Written by John Fernandez, Ph.D., Senior Consultant
Previously published by PSI Talent Management or Cubiks, prior to becoming Talogy.
I wrote in my last blog about the importance of using competency models in talent management. The next part is actually implementing a competency model. This step can be a daunting endeavor, but if done well, brings tremendous benefits to an organization. As the backbone to a number of talent management programs such as selection and performance management systems, competency models can help gain organization-wide alignment on what defines success for individuals, teams, departments, and the company as a whole.
Effective competency models not only require a lot of work to execute, but also input and buy-in from several key stakeholder groups. While there is no single strategy or approach to developing a competency model than can guarantee its success, there are some general tips or guidelines that if followed, maximize the chances that a competency model implementation will go well. These tips are summarized and discussed in detail below:
- Use a top-down approach
- Get input from job content experts
- Don’t create too many, or too few competencies
- Align the competency model to company culture and strategic objectives
- Specify job levels containing their own behavioral definitions
Using a top-down approach
This simply means that buy-in from top leadership should be present from the beginning, and that sponsorship for the initiative starts at the top of the house and is cascaded down the organization. If this is not present, project managers will be swimming upstream as they try to gain acceptance for the new competency model. Also, any future initiative that tries to incorporate the competency model (such as a training or development program) is more likely to be met with resistance if sponsorship from the company’s top leaders is not present.
Getting input from job content experts
Getting the proper input provides content validation and also buy-in from employees in the jobs actually being linked to the competencies. In other words, while leadership support is important, the company’s top leaders can’t just develop the competency model in a vacuum. Engaging representatives from all levels in the organization will not only ensure that the competency model is accurate, but will also enable the competency model to gain traction as it is rolled out throughout the company.
Using too many, or too few competencies
The issue of how many competencies to include in a competency model has been the subject of some debate. While there is no magic number, there is a range – usually around 6 to 10 – that tends to work effectively in most organizations. The reason for avoiding upwards of 12 or so competencies is that it poses a greater challenge for making the competency model resonate with employees. When there is too much content in the model, people will not remember it as easily, and it also makes branding and marketing the competency model more difficult.

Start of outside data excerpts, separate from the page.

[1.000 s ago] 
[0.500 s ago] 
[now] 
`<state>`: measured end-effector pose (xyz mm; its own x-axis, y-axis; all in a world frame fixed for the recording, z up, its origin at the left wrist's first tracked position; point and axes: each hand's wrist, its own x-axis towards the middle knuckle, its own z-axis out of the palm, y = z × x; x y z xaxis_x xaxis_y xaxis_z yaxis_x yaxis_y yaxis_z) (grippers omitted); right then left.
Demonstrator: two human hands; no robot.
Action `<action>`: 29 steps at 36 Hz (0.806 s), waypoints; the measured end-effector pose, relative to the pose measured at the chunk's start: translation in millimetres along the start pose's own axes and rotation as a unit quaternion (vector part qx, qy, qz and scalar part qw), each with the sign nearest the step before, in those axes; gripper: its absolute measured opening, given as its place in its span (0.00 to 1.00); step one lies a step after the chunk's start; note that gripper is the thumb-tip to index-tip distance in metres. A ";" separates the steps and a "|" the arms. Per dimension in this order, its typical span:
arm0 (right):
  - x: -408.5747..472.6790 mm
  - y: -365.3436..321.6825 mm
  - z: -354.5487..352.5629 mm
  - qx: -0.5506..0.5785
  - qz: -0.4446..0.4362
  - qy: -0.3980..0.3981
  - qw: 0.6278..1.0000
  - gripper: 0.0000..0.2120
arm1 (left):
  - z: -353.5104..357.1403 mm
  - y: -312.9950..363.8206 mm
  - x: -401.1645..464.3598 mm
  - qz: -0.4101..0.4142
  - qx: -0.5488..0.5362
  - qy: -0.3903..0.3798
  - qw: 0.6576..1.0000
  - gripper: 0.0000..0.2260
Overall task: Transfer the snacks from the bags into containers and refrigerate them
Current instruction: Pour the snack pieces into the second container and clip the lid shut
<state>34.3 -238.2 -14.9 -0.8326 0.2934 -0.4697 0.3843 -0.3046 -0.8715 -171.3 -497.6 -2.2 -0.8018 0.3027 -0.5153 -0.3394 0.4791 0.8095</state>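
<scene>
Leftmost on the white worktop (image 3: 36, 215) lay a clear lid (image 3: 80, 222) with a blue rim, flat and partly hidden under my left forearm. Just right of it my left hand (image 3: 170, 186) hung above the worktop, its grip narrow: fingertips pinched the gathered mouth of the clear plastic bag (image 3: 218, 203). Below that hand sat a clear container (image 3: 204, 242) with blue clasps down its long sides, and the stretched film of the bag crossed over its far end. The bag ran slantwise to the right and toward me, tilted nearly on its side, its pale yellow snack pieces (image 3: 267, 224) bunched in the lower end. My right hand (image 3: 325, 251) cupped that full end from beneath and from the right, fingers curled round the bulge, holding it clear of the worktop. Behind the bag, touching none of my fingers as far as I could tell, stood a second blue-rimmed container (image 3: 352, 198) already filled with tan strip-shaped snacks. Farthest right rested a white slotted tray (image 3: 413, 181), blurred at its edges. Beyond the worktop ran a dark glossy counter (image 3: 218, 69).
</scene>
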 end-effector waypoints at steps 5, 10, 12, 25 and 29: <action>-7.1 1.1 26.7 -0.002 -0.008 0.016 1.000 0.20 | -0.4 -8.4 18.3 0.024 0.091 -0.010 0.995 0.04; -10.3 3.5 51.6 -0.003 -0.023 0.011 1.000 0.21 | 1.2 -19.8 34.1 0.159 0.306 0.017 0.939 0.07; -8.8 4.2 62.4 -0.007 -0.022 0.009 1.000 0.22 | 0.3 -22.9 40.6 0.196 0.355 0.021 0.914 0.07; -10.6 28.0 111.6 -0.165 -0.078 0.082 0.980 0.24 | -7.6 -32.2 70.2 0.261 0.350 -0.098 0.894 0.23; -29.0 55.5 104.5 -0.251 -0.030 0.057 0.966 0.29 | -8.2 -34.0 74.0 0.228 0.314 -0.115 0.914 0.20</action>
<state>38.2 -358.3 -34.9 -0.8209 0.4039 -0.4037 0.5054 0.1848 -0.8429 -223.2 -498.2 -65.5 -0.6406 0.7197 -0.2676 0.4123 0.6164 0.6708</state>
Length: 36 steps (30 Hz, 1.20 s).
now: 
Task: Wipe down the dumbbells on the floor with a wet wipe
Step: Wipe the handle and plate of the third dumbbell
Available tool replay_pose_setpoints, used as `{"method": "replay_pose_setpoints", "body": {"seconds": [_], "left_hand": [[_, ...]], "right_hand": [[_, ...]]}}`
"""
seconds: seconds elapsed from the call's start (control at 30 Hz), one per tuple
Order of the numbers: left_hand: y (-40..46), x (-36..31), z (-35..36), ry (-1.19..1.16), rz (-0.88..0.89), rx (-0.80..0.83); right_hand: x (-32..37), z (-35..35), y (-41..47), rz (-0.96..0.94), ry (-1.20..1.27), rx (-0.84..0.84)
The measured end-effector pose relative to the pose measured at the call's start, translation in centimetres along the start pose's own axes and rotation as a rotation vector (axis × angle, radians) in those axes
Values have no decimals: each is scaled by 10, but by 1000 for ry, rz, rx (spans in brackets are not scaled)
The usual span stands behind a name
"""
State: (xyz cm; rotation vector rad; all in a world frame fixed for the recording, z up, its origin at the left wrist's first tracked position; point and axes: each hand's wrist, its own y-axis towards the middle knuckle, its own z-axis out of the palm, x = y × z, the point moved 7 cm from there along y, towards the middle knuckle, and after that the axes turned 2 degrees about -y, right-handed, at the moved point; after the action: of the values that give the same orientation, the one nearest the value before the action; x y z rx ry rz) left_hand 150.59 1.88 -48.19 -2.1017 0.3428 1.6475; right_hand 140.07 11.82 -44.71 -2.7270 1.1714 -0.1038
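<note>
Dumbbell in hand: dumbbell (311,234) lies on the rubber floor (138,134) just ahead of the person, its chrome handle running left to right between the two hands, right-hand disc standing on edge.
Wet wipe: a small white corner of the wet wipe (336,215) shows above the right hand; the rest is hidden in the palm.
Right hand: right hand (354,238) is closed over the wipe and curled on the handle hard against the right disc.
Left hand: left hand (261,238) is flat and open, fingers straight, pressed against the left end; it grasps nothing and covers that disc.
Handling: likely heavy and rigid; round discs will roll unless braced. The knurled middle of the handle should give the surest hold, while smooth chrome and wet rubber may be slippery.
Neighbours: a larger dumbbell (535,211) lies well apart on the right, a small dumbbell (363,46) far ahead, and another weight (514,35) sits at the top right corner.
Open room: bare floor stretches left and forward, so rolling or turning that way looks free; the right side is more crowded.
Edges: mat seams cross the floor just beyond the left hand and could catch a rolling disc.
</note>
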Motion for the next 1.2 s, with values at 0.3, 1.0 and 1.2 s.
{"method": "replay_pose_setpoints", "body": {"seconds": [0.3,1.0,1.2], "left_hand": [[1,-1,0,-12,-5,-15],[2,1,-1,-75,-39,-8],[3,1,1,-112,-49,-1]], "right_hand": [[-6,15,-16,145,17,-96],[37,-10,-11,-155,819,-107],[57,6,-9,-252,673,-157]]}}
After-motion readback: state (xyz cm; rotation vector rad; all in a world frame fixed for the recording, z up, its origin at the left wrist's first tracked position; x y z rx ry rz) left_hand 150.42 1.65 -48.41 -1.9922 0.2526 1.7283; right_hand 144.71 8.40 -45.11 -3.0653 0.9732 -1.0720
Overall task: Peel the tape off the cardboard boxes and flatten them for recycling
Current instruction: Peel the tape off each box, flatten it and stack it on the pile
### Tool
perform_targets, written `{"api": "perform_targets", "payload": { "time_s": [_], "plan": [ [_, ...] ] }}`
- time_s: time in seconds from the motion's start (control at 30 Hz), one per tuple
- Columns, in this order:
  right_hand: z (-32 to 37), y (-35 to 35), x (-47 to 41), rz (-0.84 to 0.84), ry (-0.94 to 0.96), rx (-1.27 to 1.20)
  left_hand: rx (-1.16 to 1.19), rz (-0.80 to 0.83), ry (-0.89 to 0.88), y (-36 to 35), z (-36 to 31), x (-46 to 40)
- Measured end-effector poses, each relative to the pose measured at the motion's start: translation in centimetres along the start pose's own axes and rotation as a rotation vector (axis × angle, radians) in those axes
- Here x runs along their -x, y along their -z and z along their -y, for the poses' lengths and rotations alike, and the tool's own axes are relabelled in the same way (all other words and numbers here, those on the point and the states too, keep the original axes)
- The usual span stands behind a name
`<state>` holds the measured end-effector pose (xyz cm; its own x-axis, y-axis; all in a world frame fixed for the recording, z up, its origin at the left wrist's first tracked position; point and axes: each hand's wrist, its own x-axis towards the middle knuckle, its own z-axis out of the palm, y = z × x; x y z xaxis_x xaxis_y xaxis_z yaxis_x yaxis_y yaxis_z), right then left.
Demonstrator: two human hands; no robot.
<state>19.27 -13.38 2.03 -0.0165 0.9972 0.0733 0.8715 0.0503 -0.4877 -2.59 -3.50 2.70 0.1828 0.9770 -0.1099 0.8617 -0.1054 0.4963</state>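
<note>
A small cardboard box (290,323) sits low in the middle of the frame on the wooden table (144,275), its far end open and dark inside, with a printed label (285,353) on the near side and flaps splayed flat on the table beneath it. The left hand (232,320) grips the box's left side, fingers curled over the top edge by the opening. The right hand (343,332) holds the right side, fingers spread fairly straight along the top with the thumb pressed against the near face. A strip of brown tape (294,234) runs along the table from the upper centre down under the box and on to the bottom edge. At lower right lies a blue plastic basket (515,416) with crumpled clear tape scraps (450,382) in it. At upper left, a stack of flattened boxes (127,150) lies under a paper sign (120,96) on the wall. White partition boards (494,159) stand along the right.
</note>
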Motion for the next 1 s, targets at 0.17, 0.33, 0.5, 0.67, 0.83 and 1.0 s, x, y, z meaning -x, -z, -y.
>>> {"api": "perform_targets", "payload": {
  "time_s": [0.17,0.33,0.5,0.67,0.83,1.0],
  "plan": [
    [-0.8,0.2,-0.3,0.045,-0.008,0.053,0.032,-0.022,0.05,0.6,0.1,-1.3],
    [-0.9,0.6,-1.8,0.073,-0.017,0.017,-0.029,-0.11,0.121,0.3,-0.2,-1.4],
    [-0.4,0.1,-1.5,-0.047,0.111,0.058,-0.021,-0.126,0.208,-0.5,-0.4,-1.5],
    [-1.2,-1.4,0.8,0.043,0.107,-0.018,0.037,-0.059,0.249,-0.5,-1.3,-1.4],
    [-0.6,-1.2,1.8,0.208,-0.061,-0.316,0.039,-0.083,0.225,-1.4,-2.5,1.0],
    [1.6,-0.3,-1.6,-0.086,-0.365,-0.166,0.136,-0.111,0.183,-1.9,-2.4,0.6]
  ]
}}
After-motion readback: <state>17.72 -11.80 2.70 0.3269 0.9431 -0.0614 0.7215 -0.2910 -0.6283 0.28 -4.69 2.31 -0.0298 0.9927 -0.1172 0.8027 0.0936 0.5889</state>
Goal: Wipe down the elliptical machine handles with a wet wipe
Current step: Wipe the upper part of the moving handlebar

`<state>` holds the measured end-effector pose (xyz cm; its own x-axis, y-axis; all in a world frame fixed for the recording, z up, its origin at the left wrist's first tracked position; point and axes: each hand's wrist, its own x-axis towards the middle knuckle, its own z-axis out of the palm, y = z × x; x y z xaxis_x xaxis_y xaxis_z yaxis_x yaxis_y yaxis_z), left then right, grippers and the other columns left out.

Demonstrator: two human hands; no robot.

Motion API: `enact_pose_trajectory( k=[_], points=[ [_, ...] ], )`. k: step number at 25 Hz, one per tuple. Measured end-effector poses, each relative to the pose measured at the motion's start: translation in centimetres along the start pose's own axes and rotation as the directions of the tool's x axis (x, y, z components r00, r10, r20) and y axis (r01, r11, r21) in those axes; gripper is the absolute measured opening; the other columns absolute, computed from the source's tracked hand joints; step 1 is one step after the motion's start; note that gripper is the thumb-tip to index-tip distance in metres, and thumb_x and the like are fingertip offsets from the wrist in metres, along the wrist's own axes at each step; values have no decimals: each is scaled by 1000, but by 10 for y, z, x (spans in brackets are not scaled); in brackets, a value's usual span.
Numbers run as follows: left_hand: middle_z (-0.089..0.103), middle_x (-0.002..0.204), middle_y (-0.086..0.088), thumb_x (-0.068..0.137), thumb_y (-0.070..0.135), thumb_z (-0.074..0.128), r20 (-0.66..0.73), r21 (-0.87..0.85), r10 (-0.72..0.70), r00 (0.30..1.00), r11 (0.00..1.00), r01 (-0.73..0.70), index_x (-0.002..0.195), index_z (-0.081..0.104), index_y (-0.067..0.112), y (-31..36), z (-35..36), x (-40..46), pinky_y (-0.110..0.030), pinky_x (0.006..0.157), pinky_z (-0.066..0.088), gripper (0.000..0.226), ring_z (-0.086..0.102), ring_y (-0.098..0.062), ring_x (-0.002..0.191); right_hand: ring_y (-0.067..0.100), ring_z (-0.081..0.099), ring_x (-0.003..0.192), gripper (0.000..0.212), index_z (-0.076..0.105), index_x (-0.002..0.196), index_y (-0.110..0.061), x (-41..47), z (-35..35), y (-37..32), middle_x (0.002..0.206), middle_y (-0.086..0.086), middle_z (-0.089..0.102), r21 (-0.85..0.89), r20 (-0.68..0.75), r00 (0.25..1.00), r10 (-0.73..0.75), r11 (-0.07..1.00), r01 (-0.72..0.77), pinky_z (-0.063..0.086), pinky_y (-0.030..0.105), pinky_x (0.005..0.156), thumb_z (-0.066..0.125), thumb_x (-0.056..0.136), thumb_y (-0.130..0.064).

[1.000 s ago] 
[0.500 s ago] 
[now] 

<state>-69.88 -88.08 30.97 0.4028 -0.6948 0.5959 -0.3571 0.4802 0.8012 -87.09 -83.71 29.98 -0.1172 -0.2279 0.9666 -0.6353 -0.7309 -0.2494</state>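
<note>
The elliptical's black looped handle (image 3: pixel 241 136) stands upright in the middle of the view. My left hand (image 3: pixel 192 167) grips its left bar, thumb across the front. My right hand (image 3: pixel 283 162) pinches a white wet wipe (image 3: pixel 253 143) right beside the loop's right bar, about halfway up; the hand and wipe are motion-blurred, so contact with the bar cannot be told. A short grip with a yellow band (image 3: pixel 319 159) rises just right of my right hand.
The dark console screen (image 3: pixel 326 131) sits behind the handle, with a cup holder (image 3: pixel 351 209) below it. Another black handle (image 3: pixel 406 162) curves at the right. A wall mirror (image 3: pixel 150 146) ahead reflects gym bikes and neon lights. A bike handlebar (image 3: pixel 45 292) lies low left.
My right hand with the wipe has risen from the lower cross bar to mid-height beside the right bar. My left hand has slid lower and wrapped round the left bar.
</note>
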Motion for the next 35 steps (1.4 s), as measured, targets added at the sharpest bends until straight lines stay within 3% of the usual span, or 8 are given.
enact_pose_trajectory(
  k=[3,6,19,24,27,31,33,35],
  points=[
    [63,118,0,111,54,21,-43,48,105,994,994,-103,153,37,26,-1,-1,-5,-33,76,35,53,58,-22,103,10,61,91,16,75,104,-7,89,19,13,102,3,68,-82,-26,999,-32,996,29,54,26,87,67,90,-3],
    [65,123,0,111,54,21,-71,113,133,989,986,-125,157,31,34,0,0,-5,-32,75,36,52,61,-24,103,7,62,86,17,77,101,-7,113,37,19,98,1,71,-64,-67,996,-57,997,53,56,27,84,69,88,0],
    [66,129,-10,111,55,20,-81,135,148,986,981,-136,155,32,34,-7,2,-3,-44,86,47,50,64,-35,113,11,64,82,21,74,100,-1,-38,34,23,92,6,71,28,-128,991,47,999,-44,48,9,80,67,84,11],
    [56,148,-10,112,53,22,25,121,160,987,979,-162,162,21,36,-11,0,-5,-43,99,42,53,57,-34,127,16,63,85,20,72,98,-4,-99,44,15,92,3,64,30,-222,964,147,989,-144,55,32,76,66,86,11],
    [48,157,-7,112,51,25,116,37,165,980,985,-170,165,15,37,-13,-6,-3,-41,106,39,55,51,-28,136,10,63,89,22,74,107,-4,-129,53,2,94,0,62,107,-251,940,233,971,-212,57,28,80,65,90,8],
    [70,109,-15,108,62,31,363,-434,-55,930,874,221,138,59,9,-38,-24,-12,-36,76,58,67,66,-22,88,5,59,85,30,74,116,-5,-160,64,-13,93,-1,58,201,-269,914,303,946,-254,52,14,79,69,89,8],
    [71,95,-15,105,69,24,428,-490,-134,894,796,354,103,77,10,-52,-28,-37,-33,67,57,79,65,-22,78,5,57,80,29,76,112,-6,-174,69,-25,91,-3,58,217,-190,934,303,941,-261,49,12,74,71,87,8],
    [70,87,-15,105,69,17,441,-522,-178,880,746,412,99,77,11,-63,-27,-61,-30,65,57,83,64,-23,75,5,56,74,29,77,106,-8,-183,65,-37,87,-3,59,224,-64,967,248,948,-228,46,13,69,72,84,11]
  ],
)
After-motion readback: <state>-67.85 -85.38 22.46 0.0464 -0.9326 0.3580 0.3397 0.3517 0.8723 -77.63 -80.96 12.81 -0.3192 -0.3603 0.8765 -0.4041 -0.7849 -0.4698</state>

On the other hand, when there are too few competencies – say 4 or fewer – it becomes a challenge to make the competency model as detailed or comprehensive as it needs to be to cover all jobs in the company. Also, the competencies will almost certainly sound excessively broad and generic – even vague – when 4 or fewer competencies are used to cover all the criteria for success across the company.
Aligning the competency model to company culture and strategic objectives
This part gives the competency model a purpose and direction specific to each particular organization. If leadership does not link the competency model to its culture or strategy, the competencies lose their value, and employees will be more likely to see them as just another set of capabilities or behaviors being pushed on them with no real meaning behind them.
Specifying job levels with their own behavioral definitions
The final tip enables the same competencies to be relevant from entry level roles all the way to senior executives. Communication, for example, is a competency that is important to most roles in any organization. However, the way an entry level maintenance technician communicates with team members on the shop floor is very different than how the plant manager must communicate with his or her department heads. As a result, the competency of Communication can have one broad definition that applies to all employees, but also contain more specific behavioral examples aligned to each job level. This way, all employees can reference the behavioral examples for their job level to understand how they are expected to demonstrate good Communication in their jobs.
Competency models require a considerable time and resource commitment to implement effectively, but they provide big dividends to companies wanting to improve their talent management programs. While the guidelines listed above are not an exhaustive list of things to consider, they should provide some high level best practices for leaders thinking about developing an effective competency model in their organization.